**What the exercise asks:** Could you set down exactly the lines in the records below between the line holding "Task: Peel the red" and the line holding "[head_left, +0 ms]", inclusive?

**Extracted information:**

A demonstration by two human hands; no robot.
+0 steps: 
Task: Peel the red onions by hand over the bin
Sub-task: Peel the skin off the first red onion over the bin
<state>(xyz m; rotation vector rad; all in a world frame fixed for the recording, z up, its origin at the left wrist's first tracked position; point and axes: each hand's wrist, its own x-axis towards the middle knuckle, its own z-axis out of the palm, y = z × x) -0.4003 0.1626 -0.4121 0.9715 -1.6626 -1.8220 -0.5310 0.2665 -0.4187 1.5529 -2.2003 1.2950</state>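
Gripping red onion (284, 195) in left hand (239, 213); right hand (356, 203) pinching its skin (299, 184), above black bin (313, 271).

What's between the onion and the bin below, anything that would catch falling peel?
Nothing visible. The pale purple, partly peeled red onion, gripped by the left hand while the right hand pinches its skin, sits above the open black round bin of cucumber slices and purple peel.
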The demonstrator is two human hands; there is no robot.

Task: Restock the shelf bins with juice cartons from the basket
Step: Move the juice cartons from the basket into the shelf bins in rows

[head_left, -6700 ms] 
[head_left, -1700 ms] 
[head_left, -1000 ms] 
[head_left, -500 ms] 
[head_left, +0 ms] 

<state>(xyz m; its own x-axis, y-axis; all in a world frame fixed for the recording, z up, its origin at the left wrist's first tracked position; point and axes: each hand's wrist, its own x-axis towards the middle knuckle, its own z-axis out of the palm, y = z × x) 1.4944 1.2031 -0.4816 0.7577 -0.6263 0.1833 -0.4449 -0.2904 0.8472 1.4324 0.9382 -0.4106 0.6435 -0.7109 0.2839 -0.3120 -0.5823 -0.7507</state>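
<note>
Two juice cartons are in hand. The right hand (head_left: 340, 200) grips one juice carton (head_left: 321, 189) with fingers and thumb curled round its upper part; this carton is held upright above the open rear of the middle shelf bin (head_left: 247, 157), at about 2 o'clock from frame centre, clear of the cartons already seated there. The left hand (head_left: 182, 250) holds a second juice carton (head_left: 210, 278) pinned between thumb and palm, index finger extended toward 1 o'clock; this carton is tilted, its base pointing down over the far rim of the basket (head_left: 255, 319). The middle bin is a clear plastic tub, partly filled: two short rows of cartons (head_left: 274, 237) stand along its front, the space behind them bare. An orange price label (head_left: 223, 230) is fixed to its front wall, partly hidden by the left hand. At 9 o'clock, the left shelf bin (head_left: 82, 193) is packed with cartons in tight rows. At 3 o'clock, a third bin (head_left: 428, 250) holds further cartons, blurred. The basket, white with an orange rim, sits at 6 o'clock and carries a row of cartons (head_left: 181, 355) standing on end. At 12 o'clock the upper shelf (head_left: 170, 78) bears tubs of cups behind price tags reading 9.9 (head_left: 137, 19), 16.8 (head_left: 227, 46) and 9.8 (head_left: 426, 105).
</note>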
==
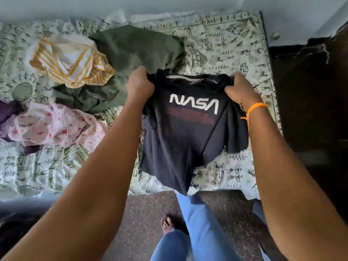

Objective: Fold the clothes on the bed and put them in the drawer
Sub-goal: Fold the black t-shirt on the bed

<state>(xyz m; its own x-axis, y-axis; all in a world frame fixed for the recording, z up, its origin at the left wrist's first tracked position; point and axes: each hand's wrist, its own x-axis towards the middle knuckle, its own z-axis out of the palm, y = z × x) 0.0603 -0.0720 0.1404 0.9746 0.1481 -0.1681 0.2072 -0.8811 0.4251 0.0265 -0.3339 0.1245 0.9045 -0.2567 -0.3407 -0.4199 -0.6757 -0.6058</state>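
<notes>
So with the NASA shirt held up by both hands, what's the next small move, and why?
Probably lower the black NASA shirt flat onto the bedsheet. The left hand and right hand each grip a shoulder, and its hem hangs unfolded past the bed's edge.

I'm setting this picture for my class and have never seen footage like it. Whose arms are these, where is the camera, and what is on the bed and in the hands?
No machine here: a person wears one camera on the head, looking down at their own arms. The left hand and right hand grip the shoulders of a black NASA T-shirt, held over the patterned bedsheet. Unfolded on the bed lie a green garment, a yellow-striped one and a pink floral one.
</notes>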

**Output for this task:**
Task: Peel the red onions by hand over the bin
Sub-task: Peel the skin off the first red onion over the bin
<state>(xyz m; rotation vector rad; all in a world frame fixed for the recording, z up, its origin at the left wrist's first tracked position; point and axes: each hand's wrist, its own x-axis towards the middle knuckle, its own z-axis out of the palm, y = z × x) -0.4003 0.1626 -0.4121 0.9715 -1.6626 -1.8220 -0.5310 0.2665 -0.4187 1.5529 -2.2003 1.2950</state>
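Gripping red onion (284, 195) in left hand (239, 213); right hand (356, 203) pinching its skin (299, 184), above black bin (313, 271).

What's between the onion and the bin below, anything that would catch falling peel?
Nothing visible. The pale purple, partly peeled red onion, gripped by the left hand while the right hand pinches its skin, sits above the open black round bin of cucumber slices and purple peel.
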The demonstrator is two human hands; there is no robot.

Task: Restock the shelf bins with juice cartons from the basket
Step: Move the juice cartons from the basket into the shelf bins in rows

[head_left, -6700 ms] 
[head_left, -1700 ms] 
[head_left, -1000 ms] 
[head_left, -500 ms] 
[head_left, +0 ms] 

The reply is now complete.